WHAT TO WORK ON :: The lines from the top of the records below through the one containing "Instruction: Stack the" are to be transcribed exactly, and nothing else is to be added.

SUPPLIED MATERIAL ::
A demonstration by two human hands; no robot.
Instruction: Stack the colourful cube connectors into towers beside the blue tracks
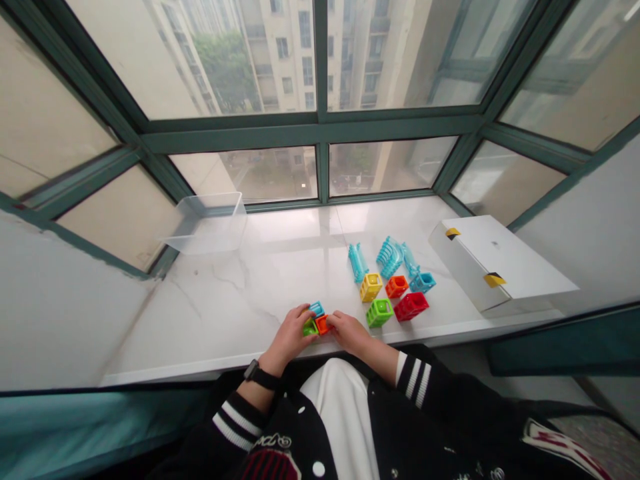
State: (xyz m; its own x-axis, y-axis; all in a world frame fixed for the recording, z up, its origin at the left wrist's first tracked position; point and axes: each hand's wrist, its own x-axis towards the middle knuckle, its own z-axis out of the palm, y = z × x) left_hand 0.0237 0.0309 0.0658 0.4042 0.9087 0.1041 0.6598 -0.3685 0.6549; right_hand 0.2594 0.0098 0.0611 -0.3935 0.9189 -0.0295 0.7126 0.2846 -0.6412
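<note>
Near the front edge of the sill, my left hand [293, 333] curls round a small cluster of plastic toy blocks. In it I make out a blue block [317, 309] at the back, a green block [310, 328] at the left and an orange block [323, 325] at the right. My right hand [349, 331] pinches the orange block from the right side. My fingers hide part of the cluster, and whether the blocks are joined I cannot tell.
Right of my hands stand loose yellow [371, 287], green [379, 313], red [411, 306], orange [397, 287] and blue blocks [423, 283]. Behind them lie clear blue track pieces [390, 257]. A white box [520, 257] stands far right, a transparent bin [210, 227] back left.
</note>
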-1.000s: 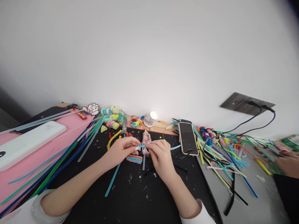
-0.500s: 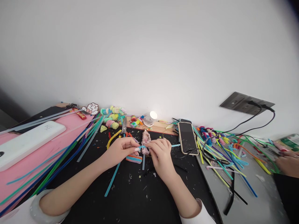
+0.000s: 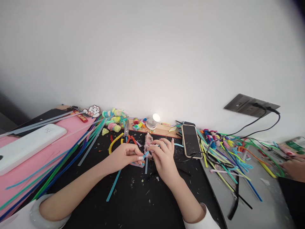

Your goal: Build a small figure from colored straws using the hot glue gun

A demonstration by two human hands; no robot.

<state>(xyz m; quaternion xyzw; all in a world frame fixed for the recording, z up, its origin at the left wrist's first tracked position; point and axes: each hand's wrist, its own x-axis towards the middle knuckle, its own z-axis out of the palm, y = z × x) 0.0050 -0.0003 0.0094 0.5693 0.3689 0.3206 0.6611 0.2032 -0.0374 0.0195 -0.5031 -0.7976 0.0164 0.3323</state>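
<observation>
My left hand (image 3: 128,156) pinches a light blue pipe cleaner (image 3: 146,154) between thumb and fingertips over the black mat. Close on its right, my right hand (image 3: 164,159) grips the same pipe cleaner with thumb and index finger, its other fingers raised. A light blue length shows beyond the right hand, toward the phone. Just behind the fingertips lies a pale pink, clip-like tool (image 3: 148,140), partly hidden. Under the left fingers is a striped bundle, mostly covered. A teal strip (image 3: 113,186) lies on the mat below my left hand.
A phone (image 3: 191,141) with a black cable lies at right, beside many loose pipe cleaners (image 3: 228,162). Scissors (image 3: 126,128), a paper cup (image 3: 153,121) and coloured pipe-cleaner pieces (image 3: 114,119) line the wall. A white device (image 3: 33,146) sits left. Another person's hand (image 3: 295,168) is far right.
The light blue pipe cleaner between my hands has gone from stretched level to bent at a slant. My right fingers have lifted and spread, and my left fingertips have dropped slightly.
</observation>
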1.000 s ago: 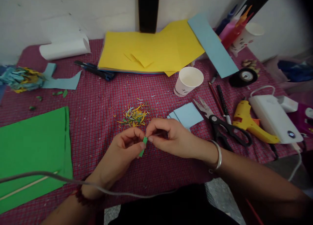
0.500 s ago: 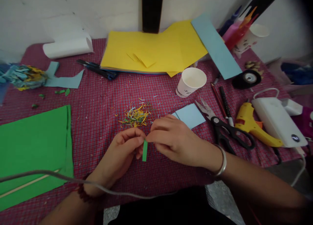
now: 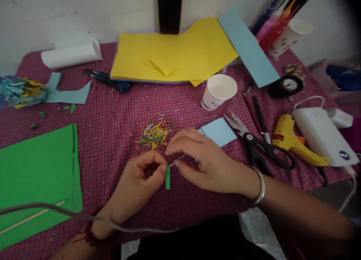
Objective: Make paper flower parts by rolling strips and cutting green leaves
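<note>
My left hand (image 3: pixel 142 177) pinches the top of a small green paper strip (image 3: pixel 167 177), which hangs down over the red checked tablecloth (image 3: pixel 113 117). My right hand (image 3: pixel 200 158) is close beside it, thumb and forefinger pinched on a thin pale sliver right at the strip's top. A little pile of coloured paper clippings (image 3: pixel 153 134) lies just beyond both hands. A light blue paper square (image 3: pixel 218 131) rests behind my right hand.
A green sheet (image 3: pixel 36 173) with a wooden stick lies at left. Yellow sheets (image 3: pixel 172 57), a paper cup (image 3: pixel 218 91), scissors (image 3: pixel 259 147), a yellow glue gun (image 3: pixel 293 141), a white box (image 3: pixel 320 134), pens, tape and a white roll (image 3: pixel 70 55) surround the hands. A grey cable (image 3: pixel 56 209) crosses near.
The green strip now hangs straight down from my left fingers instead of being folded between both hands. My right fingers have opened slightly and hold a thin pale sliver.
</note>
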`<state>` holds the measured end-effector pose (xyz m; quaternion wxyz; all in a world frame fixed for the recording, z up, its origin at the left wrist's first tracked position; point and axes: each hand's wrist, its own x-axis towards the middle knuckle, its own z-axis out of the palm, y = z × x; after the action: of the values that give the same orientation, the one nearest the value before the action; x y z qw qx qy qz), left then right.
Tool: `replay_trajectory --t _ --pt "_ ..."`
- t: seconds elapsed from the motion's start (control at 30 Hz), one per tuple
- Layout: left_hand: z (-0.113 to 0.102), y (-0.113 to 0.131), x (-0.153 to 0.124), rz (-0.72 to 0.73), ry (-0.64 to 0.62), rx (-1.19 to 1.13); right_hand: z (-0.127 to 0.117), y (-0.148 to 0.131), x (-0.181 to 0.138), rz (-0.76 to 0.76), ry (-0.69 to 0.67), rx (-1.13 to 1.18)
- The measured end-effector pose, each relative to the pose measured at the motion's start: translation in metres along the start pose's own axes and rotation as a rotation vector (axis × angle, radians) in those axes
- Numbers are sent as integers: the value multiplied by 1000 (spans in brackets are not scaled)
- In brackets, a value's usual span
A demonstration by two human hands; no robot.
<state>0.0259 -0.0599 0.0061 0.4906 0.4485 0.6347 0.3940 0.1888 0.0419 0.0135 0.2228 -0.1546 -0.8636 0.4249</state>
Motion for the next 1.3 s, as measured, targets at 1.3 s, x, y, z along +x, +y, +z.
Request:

THE ANSWER ::
A demonstration by two human hands; no robot.
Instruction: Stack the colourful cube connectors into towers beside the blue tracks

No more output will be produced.